Varying chemotherapeutic regimens can cause temporary (with recovery within 24 months) or permanent oligo- or azoospermia [20, 22, 23, 27, 33, 94]. Of the chemotherapeutic agents, the effect of alkylators (especially cyclophosphamide) on semen has been the most extensively studied. Similarly, radiation effects may also recover within 24 months, depending on dose and site of radiation.
Other sperm function tests (such as sperm-cervical mucus interaction, tests of sperm capacitation, tests of hemizona and zona pellucida binding, sperm penetration assay, tests of sperm DNA damage, assessment of reactive oxygen species, and sperm proteomics) are available but not routinely used clinically [95–97].
25.2.2.2 Endocrine Markers: FSH, LH, Testosterone, and Inhibin B
Levels of FSH have been shown to be inversely correlated to testicular spermatogenic function. Azoospermic patients are found to have an elevated basal FSH [98]. Male childhood cancer survivors have higher FSH and LH and lower testosterone levels than controls [19, 21, 27]. Testosterone can be normal prepubertally and drop postpubertally [13, 14]. Although an elevated basal FSH level gives a good indication of testicular damage, normal levels do not rule out azoospermia [15].
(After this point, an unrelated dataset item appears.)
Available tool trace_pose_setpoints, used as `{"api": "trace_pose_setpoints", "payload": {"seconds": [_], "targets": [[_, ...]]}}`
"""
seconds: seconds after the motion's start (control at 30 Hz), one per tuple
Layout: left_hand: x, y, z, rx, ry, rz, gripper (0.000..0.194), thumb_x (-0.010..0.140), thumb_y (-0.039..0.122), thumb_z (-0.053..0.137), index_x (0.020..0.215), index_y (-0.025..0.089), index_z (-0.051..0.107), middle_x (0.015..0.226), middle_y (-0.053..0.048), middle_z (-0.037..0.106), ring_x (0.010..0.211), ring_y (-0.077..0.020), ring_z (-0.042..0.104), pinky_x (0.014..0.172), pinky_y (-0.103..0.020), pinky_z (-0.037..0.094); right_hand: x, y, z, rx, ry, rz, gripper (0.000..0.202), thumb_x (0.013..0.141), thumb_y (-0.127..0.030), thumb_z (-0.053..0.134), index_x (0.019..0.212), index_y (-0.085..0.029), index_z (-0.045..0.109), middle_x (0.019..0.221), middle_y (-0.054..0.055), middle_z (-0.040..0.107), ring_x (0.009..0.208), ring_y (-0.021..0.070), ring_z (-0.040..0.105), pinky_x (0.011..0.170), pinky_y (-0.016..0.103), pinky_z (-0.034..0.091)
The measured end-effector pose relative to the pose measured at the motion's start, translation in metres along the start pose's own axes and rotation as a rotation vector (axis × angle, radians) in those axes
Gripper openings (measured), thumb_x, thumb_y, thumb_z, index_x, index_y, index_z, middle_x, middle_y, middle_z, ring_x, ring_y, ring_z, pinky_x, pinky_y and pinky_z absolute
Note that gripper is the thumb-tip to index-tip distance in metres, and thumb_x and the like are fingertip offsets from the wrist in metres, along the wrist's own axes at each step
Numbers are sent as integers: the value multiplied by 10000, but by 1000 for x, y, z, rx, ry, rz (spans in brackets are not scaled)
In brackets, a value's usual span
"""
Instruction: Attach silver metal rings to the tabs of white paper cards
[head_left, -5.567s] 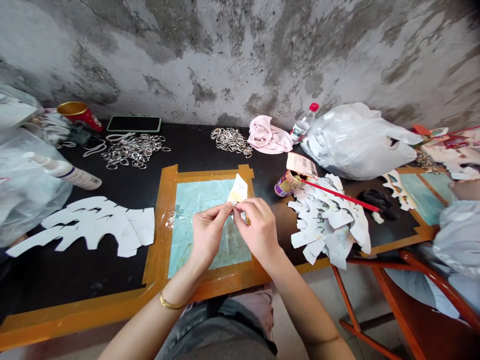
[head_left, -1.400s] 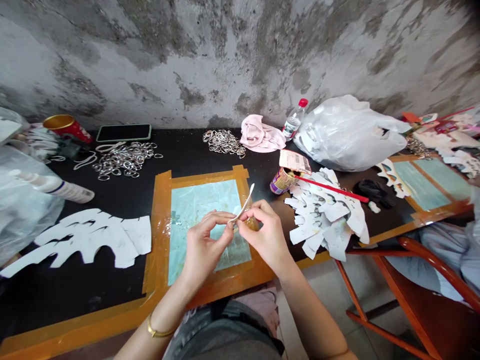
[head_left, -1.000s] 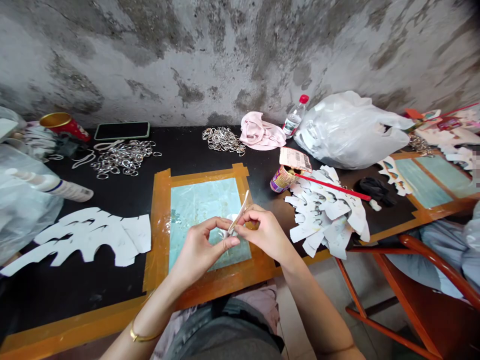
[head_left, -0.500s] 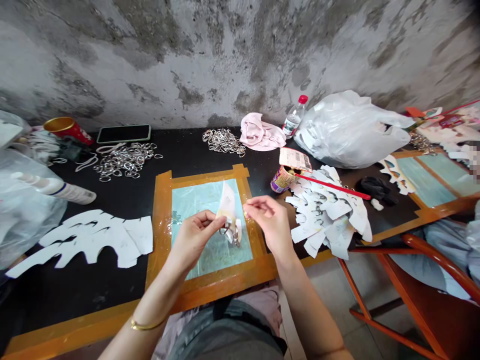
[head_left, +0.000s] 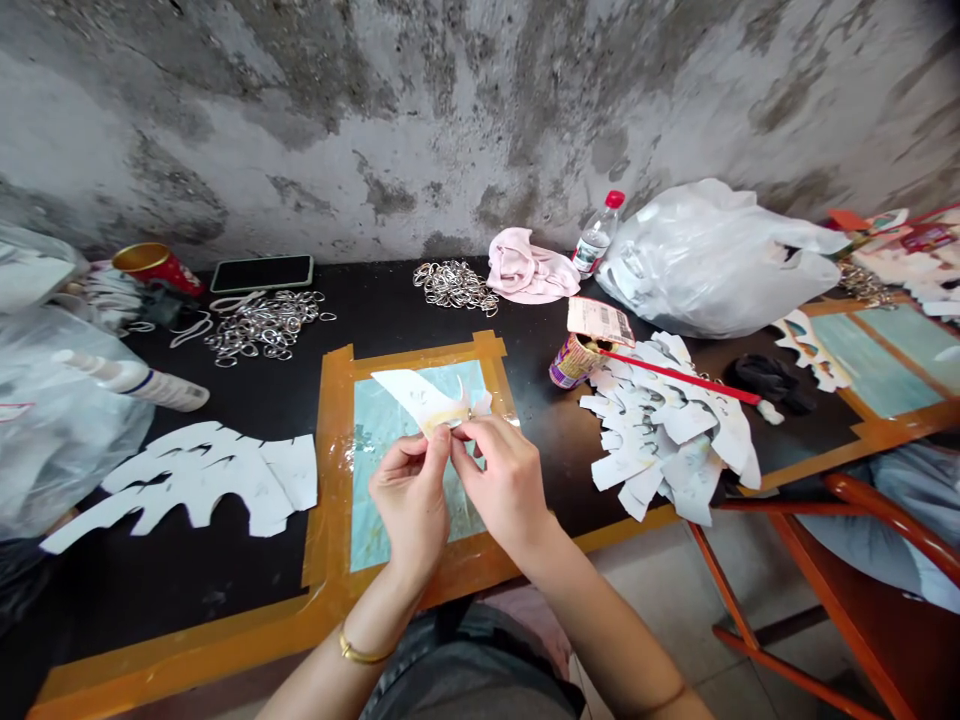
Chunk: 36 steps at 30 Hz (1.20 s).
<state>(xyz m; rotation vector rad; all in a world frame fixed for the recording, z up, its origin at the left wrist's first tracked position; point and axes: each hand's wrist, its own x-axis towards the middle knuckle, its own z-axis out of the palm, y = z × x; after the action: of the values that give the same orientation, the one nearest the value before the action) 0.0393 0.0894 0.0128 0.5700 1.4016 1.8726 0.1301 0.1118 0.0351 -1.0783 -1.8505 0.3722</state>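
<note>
A white cut-out piece (head_left: 412, 396) with a yellowish glue-like stain is held up over the pale blue sheet (head_left: 367, 535). My left hand (head_left: 415, 492) pinches its lower edge between thumb and fingers. Right beside it, my right hand (head_left: 504, 482) has thumb and forefinger closed on the same piece's right part. A bit of dark metal shows at the right fingertips, but the fingers cover most of it. Left of the sheet lie flat white scalloped pieces (head_left: 217, 480). To the right is a heap of stained white pieces (head_left: 679, 430).
Metal rings lie in two piles, one left (head_left: 266, 325) and one at the back (head_left: 456, 287). A printed paper cup (head_left: 574, 362) with a red stick (head_left: 682, 377) stands at the right. A glue bottle (head_left: 142, 382), phone (head_left: 262, 273), pink cloth (head_left: 529, 267) and plastic bag (head_left: 712, 262) surround the area.
My right hand has come left and closed on the white piece beside my left hand. The piece has turned so its long tip points to the upper left; the metal ring is now mostly hidden.
</note>
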Motion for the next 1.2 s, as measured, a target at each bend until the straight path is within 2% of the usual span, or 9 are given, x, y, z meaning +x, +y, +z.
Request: {"api": "trace_pose_setpoints", "payload": {"seconds": [0.13,0.27,0.4,0.57,0.67,0.73,0.8,1.0,1.2], "targets": [[3,1,-3,49,-59,-45,237,773,313,747,662,150,614,655,17,616,646,-92,562,650,-203,442,3,0,-3,230,0,191,80,784,-120,617,737,-176,584,692,-16,585,531,80,459,536,220,410],[1,3,-4,102,-109,-51,259,812,339,705,680,153,581,688,9,613,681,-99,560,669,-210,436,6,1,-7,306,-18,357,78,752,-136,626,701,-174,581,647,-30,542,526,80,402,509,220,365],[-1,5,1,231,-97,46,259,794,318,706,667,153,553,631,22,575,598,-87,519,580,-200,408,3,2,-7,239,-9,278,106,749,-107,612,703,-179,550,678,-22,537,548,87,404,525,227,363],[-2,8,6,262,-66,162,270,774,275,702,619,157,514,573,43,520,538,-75,478,535,-197,383,-5,1,-1,205,165,44,184,759,-66,601,682,-188,487,855,34,665,712,123,585,593,234,430],[-1,6,5,189,-98,72,269,791,296,704,645,159,524,607,32,557,582,-88,523,582,-204,420,-4,2,-2,357,176,246,171,750,-102,624,663,-186,503,784,26,662,691,130,597,567,231,434],[0,4,2,113,-131,-5,260,797,308,710,673,162,535,659,18,595,647,-104,566,641,-216,441,0,2,-6,509,132,465,152,738,-151,649,651,-178,527,694,6,617,576,103,520,515,225,404],[1,3,0,25,-168,-72,245,799,301,715,692,164,544,707,8,617,706,-113,586,693,-225,448,5,3,-10,621,78,598,139,714,-176,676,664,-171,546,617,-28,541,518,80,429,490,215,371],[3,10,3,-218,-194,-243,238,756,236,757,687,160,543,727,3,628,730,-97,582,747,-213,452,10,5,-12,769,4,647,217,690,-177,686,770,-191,485,670,-50,502,567,77,416,545,204,378],[6,14,7,-348,-198,-452,261,728,198,770,611,137,545,683,2,606,671,-70,556,726,-184,470,5,-3,-9,635,42,607,169,724,-156,630,728,-190,464,631,-64,419,525,69,339,509,210,324]]}}
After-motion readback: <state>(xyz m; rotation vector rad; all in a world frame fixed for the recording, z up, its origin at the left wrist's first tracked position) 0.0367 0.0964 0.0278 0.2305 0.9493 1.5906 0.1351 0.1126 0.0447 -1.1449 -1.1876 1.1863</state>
Inhibin B is a hormone secreted by the Sertoli cells. More recently, inhibin B has been used and found to be low in male childhood cancer survivors compared to sibling controls [18]. Lower levels of inhibin B have been noted in males after chemotherapy and radiotherapy, such as after treatment with MOPP (mechlorethamine, vincristine, procarbazine, prednisone) chemotherapy for Hodgkin lymphoma [99], with inhibin B showing an independent correlation with sperm concentration. However, others show that inhibin B alone does not reflect spermatogenesis as well as inhibin B in combination with FSH in childhood cancer survivors [100]. More conflicting results have recently surfaced. In the St. Jude Lifetime Cohort Study, it was noted that although serum inhibin B is directly correlated with sperm concentration, neither inhibin B nor FSH nor their ratio is adequate for distinguishing between azoospermic and nonazoospermic long-term survivors of childhood cancer [101].
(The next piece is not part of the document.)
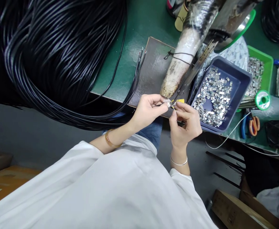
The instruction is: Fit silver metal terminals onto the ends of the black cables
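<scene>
My left hand (149, 109) pinches a black cable near its end, where a small metal connector (169, 104) shows at the fingertips. Close on its right, my right hand (186, 122) has thumb and index finger pressed together at a thin yellowish wire (173, 107) by the connector. A yellow piece (180, 100) shows just behind the right fingertips. Both hands are at the table's front edge, below the tip of a plastic-wrapped tube (177, 66).
A large pile of black cables (65, 47) lies left, with stripped ends on a dark board (151, 63). To the right are a blue tray (239, 92) of metal shells, a green tray (268, 63), a solder spool (262, 100) and pliers (254, 125).
</scene>
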`<state>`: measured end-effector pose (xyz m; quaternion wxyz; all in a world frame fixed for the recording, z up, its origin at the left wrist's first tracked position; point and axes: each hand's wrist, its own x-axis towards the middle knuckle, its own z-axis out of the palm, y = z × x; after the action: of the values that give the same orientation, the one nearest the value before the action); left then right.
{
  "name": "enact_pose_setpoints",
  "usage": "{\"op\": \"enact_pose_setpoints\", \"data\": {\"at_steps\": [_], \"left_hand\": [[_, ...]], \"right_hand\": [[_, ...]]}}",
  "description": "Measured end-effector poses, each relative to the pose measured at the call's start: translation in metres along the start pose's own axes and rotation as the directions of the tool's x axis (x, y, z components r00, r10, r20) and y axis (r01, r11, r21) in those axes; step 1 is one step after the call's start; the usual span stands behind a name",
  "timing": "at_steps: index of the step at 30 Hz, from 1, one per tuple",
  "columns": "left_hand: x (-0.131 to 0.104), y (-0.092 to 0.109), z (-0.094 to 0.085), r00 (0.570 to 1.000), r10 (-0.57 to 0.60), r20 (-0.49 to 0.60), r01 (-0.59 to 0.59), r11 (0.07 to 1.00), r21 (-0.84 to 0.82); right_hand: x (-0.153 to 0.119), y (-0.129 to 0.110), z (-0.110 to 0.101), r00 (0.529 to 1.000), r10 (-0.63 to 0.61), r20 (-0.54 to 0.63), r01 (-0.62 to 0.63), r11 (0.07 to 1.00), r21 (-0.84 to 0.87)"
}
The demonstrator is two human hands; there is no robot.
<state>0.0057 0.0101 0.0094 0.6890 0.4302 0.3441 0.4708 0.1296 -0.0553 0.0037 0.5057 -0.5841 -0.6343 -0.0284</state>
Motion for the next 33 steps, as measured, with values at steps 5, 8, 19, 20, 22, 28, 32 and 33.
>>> {"op": "enact_pose_setpoints", "data": {"at_steps": [5, 8, 19, 20, 22, 28, 32, 33], "left_hand": [[-0.0001, 0.0017, 0.0011, 1.0, 0.0, 0.005, 0.0, 1.0, -0.011], [0.0005, 0.0007, -0.0003, 1.0, 0.005, 0.006, -0.005, 1.0, -0.004], [-0.0026, -0.007, -0.0031, 0.999, 0.046, 0.018, -0.048, 0.992, 0.12], [-0.003, -0.0071, -0.0031, 0.998, 0.058, 0.02, -0.06, 0.989, 0.138], [-0.0034, -0.0072, -0.0033, 0.996, 0.083, 0.026, -0.086, 0.982, 0.166], [-0.0031, -0.0066, -0.0042, 0.993, 0.116, 0.029, -0.119, 0.968, 0.221], [-0.0028, -0.0067, -0.0033, 0.993, 0.114, 0.031, -0.118, 0.968, 0.22], [-0.0027, -0.0068, -0.0029, 0.993, 0.111, 0.026, -0.114, 0.97, 0.213]], "right_hand": [[0.0013, -0.0024, -0.0007, 0.999, 0.031, 0.011, -0.031, 1.0, -0.001], [0.0013, -0.0029, -0.0012, 1.0, 0.009, 0.013, -0.01, 1.0, 0.012], [0.0021, 0.0002, -0.0044, 0.998, -0.052, 0.03, 0.054, 0.996, -0.065], [0.0027, -0.0001, -0.0046, 0.998, -0.055, 0.032, 0.057, 0.996, -0.069], [0.0036, -0.0007, -0.0047, 0.998, -0.053, 0.034, 0.056, 0.996, -0.075], [0.0037, -0.0023, -0.0033, 0.999, -0.033, 0.035, 0.036, 0.997, -0.065], [0.004, -0.0029, -0.0019, 0.999, -0.041, 0.027, 0.043, 0.996, -0.074], [0.0042, -0.0031, -0.0017, 0.999, -0.043, 0.025, 0.045, 0.996, -0.079]]}}
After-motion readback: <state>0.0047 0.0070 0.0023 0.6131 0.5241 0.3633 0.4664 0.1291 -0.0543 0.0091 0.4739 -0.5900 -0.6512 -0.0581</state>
25.2.2.3 Guidelines for Assessing Ovarian and Testicular Reserve
The Children’s Oncology Group (COG) has put together the only available guideline regarding the assessment of ovarian and testicular reserve in long-term survivors of childhood, adolescent, and young adult cancer (http://www.survivorshipguidelines.org/).
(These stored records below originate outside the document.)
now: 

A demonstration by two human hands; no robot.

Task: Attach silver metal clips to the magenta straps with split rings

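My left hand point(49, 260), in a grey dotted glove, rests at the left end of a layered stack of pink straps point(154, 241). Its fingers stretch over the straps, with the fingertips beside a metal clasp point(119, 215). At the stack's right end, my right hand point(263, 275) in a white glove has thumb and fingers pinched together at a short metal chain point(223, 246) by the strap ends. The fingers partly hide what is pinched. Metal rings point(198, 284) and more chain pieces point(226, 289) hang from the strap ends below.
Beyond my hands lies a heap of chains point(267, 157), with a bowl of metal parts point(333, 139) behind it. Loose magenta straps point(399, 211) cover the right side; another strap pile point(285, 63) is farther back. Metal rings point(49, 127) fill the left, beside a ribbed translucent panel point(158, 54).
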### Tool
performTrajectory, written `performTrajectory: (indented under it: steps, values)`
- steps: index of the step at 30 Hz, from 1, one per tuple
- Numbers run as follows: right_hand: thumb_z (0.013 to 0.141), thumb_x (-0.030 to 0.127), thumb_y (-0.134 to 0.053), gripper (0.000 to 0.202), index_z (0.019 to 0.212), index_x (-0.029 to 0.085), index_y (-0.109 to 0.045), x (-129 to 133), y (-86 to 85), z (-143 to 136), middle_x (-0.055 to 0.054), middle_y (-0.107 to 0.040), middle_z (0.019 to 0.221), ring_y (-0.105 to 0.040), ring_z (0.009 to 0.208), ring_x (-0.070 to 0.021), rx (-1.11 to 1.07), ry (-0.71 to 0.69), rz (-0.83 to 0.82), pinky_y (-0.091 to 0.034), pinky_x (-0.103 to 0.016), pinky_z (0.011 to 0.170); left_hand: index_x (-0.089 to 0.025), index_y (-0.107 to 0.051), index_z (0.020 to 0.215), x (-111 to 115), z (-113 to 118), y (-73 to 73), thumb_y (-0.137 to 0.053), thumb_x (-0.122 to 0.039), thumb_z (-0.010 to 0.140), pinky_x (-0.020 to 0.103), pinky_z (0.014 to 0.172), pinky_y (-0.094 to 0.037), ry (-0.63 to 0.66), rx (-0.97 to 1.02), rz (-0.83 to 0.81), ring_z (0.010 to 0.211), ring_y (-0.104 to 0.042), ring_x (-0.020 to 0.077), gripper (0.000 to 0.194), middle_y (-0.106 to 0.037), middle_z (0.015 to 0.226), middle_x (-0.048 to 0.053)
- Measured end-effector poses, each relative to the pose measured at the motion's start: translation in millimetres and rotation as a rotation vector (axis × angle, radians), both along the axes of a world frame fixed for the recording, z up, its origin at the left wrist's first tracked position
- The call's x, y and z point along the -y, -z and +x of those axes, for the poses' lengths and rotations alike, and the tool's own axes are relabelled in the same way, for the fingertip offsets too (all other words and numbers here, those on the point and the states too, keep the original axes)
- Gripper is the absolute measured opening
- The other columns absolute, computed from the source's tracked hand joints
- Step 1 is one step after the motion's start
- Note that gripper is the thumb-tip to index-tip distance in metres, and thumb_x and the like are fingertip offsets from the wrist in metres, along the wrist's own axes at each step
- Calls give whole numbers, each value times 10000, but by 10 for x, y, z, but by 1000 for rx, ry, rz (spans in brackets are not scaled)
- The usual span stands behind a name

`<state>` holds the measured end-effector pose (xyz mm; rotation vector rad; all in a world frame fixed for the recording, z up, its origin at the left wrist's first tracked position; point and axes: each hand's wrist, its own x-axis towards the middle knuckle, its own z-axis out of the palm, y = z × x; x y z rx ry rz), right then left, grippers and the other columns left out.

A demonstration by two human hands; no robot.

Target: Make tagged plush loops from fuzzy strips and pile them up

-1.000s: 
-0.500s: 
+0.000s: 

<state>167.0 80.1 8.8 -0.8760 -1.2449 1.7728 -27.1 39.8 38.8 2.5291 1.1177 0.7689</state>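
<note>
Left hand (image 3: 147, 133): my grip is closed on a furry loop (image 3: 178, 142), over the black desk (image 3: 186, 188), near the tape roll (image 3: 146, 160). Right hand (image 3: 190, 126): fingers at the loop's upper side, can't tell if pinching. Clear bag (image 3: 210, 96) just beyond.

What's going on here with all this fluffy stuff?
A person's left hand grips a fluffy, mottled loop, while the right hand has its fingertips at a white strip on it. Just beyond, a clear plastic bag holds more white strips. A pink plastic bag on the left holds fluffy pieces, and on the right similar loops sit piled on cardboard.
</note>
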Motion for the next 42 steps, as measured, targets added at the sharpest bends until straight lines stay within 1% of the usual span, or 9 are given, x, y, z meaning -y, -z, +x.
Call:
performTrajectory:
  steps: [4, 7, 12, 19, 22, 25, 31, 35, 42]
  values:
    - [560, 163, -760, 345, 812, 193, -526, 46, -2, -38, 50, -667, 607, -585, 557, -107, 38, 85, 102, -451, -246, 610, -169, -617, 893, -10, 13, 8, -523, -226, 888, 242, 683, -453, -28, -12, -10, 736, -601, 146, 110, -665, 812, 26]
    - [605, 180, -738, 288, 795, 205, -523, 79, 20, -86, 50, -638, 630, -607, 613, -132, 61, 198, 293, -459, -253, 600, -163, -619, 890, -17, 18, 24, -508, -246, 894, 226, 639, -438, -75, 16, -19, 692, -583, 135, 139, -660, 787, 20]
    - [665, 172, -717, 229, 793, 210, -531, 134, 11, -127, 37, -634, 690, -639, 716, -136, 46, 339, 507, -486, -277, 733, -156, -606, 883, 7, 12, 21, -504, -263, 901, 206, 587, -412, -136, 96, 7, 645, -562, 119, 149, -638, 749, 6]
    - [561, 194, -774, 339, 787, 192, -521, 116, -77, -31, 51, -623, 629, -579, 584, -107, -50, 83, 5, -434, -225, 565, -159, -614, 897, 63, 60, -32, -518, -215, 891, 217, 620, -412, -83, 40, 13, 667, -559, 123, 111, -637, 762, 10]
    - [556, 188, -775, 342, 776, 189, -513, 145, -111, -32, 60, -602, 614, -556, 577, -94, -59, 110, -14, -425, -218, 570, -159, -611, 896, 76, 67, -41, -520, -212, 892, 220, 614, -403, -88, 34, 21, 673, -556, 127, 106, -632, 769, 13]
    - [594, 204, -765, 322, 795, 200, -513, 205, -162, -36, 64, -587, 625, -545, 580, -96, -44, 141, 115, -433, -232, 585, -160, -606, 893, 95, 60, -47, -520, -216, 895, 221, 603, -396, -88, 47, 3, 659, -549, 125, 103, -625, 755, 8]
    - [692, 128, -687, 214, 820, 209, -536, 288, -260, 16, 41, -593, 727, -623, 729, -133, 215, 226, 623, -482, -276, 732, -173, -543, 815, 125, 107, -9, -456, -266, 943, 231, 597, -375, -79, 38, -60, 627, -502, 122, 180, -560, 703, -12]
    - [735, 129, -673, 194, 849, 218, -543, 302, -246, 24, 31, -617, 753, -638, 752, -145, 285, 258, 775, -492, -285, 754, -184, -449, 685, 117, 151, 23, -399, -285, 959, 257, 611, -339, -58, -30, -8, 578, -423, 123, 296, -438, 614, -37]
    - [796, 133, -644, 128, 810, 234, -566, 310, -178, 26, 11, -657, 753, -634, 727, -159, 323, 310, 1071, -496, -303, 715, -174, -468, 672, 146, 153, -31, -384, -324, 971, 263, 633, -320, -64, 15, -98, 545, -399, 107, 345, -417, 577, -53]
In females, the recommendations include checking pubertal (onset and tempo), menstrual, and pregnancy history annually as well as Tanner staging annually until a patient is sexually mature. Baseline FSH, LH, and estradiol are checked at age 13 and as clinically indicated in patients with delayed or arrested puberty, irregular menses, primary or secondary amenorrhea, and/or clinical signs and symptoms of estrogen deficiency [Children’s Oncology Group Long-Term Follow-Up Guidelines for Survivors of Childhood, Adolescent and Young Adult Cancers, version 4.0. October 2013]. There are currently no guidelines available on the use of AFC, TOV, and AMH.